Comía leyendo algún apunte y me iba hasta la tienda de ropa, donde un montón de mujeres medianamente adineradas exigían verse como las famosas de la televisión en la alfombra roja y yo hacía todo lo humanamente posible para complacerlas. Eh, no es una tarea fácil, pero hora tras hora de programas de moda me habían dado una amplia idea de cómo favorecerlas. Solían salir complacidas y eso me había concedido un aumento. Pato, la dueña del local, pertenecía a ese grupo de adineradas, fanática de los programas de almuerzos y chimentos, y que siempre tenía el último chisme del mundo de la farándula. No me caía bien, hablaba intentando pasar por porteña aunque era tan cordobesa como había sido mi tío. Pese a eso, siempre le esbozaba una sonrisa, admiraba sus zapatos que parecía cambiar cada mes y escuchaba atentamente sobre la última vedette que se había peleado con alguna actriz medio pelo. Era quien me pagaba, después de todo, y yo era casi una universitaria sin familia viva que pudiese ayudarla.

Yo hacía el turno de la tarde, por lo que me tocaba cerrar la tienda con sus rejas y sus debidos candados, hacer el cierre de caja y luego apagar todas las luces, excepto las de la vidriera. Caminaba diez cuadras hasta mi departamento. Me paseaba mirando las demás tiendas, a veces me desviaba un poco y disfrutaba por algunos minutos del agua chapoteando en la fuente del paseo. Solía estar llena de estudiantes que llevaban sus termos para tomar mates y conversaban entre carcajadas animadas. Nunca me quedaba demasiado tiempo, ya saben, por lo recuerdos. Nunca me acercaba a ellos tampoco, si bien pensaba que se veían amigables. Ya había comprendido que estaba maldita y que la muerte de mi tío había sido un castigo. Perdería a toda persona por la cual sintiese un mínimo de afecto, esa era mi maldición.

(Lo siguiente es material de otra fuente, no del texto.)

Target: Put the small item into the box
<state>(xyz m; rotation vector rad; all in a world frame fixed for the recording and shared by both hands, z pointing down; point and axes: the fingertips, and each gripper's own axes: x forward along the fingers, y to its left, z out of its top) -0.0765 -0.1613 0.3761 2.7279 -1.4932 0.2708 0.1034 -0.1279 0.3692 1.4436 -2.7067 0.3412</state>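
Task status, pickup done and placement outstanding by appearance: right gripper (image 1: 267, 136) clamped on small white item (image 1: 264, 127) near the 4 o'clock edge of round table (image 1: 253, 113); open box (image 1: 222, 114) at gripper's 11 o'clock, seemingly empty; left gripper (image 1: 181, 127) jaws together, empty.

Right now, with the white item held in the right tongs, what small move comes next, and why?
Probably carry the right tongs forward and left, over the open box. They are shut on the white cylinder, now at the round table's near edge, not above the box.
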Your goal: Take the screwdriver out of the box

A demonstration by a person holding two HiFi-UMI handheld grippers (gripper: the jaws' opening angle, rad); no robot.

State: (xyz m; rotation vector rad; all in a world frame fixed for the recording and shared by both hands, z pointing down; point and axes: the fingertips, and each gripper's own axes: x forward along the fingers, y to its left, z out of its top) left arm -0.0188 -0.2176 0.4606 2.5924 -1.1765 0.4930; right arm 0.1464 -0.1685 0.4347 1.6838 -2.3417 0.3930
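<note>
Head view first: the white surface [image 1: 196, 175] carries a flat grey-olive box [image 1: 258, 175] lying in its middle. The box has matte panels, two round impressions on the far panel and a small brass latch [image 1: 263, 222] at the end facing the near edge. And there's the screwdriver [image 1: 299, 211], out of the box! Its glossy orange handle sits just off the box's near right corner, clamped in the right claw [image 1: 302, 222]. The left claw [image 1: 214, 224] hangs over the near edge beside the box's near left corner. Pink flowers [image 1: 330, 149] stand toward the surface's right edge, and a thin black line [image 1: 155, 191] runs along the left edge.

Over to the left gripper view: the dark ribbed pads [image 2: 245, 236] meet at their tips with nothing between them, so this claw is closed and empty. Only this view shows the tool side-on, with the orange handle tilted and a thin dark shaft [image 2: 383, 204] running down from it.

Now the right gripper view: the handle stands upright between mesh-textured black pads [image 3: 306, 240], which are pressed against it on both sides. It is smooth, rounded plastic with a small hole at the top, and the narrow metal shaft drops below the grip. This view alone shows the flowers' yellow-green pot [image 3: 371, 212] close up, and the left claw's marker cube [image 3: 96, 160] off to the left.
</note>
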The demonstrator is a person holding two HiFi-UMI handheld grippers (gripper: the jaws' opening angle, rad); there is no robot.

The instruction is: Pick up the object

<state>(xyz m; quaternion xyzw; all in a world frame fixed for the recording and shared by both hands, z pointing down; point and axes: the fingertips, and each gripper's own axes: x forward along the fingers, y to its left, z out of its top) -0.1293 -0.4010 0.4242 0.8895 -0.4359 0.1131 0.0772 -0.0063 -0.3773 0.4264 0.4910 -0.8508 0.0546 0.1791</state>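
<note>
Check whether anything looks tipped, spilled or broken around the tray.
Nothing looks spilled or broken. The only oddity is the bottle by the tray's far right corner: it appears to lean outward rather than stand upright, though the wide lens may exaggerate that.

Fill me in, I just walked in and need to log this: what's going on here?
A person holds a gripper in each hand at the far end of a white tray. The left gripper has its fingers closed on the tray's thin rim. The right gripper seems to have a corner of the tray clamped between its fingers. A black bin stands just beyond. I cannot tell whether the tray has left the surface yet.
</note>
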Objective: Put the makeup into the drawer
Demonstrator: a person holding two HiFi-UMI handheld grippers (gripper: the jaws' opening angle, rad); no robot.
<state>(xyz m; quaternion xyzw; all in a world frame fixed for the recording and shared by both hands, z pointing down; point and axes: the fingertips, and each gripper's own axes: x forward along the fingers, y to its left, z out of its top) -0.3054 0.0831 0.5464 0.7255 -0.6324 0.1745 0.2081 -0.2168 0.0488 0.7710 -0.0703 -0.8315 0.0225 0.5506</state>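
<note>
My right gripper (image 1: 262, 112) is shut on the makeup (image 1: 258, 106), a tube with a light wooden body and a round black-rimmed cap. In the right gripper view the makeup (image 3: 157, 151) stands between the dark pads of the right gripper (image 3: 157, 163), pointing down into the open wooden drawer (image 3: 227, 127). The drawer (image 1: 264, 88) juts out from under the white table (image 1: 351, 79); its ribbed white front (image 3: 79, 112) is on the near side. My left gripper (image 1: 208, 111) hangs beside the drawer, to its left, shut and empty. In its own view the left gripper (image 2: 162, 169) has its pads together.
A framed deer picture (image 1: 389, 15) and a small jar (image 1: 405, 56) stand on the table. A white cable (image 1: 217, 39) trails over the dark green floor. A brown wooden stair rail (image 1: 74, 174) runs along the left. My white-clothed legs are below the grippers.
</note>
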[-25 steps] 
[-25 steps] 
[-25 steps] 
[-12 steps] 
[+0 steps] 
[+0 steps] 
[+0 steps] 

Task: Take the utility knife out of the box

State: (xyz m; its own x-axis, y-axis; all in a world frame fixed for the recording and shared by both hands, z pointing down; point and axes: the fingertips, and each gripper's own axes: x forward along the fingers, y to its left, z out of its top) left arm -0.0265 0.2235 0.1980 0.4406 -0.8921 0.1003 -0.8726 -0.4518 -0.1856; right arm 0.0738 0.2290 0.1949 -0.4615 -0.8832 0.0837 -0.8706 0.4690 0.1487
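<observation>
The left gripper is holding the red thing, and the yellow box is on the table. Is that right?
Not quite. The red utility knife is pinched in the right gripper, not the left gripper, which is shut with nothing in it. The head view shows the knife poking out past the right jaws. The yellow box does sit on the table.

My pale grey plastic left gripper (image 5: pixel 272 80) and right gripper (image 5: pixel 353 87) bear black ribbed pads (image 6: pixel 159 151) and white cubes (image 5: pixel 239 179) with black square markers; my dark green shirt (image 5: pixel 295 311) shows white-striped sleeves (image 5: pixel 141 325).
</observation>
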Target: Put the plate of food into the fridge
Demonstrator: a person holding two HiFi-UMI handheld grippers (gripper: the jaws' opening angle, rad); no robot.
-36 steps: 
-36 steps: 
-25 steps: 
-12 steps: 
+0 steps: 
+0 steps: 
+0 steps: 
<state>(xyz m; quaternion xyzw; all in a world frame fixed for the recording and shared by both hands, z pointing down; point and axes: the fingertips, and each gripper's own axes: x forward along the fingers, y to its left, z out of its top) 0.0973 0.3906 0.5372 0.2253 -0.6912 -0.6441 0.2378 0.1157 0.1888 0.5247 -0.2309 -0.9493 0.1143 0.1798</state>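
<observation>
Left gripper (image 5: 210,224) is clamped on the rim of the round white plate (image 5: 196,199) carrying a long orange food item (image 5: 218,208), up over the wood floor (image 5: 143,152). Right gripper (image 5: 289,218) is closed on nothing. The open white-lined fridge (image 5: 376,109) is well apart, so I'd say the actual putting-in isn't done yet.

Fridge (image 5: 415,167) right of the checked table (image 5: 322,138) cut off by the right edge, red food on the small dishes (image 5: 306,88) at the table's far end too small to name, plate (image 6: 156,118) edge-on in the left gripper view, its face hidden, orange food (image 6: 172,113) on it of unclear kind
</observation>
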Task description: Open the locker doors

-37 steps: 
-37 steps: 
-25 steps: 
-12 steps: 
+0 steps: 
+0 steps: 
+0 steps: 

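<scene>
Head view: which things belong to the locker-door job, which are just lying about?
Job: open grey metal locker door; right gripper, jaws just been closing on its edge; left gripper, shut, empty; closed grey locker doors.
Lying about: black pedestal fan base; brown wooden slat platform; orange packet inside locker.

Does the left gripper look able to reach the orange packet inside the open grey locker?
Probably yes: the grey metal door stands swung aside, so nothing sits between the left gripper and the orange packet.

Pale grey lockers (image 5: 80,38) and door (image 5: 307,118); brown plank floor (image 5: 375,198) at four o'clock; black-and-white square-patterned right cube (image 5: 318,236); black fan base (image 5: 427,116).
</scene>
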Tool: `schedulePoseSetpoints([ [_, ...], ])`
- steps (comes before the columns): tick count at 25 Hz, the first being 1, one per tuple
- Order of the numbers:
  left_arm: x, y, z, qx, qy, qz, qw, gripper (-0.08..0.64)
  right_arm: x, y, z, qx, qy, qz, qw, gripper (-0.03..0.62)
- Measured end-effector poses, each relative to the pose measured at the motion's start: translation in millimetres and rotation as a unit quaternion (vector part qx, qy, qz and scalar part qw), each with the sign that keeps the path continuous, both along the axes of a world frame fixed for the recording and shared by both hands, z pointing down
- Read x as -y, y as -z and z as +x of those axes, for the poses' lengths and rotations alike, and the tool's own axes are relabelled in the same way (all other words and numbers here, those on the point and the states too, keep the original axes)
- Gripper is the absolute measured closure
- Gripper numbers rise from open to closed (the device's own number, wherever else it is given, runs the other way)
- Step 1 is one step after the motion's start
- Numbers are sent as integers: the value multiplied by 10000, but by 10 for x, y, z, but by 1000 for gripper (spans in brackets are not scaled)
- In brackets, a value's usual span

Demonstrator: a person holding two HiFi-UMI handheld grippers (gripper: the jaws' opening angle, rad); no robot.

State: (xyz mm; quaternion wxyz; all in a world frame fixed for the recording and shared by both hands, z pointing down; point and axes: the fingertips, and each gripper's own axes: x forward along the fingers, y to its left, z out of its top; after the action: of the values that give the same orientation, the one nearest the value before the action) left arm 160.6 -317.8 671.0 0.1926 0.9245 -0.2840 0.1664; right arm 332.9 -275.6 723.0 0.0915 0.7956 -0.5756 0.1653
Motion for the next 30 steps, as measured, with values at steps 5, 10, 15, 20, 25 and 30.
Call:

A veces me asustaba la velocidad de los hechos. Me preguntaba cómo había pasado de ser una adinerada y caprichosa adolescente en Rawson con el futuro prometido, a aquella joven adulta que vivía en Córdoba con lo justo y necesario, y debía hacer malabares para poder ir a la universidad. Me daba vértigo. Me hacía sentir que bastaba un día para que la realidad se derrumbara y descubriera esa montaña de mierda que me habían asignado por azar. Claro que había comenzado a dudar del azar. Las cosas en mi vida parecían, más bien, predestinadas.

Llegar a mi departamento por las noches se parecía a apagar las luces luego de un funeral. Generalmente intentaba agregar un poco de color a la situación: Limpiaba las superficies, esponjaba los almohadones del sofá y por nada del mundo miraba a la puerta cerrada de la habitación de mi tío.